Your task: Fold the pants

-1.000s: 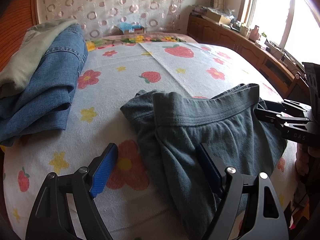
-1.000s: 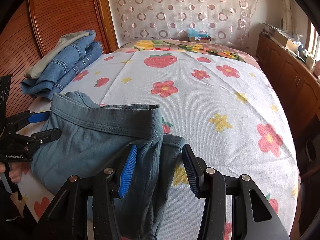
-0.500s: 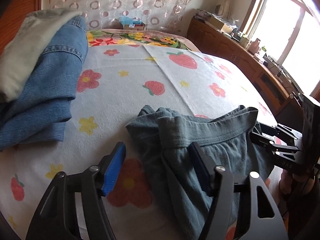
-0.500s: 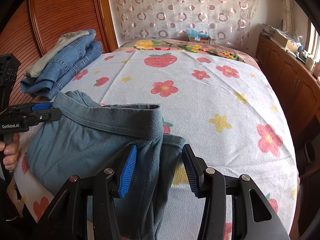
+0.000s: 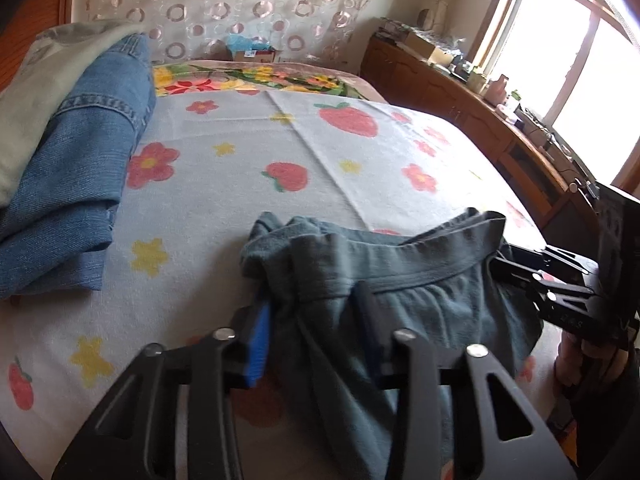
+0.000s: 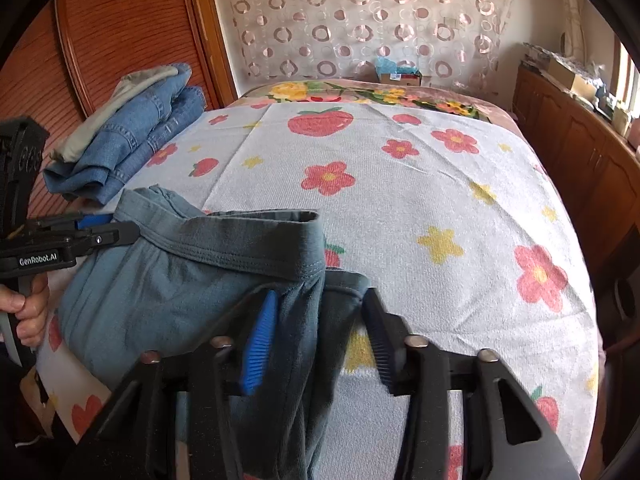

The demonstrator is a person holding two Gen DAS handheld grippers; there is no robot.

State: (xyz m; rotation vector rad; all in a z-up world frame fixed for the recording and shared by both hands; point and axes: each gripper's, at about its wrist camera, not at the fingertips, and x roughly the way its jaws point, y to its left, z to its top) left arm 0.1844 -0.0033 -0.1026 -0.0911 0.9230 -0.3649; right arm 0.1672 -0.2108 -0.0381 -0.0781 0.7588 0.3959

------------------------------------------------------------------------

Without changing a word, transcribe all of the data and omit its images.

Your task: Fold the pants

-1.000s: 
-1.000s: 
-0.500s: 
-0.500s: 
+0.000s: 
+0.000s: 

The demonstrator is a person holding two Gen DAS handheld grippers; there is no robot.

State: (xyz m; rotation vector rad; all in a z-up world frame fixed for the recording and shared by both hands; point and axes: each gripper's, at about its wrist camera, not at the fingertips, and x roughly the way its jaws point, y to its left, z to its top) left arm 0.1844 -0.0033 -0.1026 -0.0911 0.9230 -0.3649; right arm 0.1672 -0.2108 -0.0381 -0.0781 0.7588 0.3959

This answer leaves nothing further to address.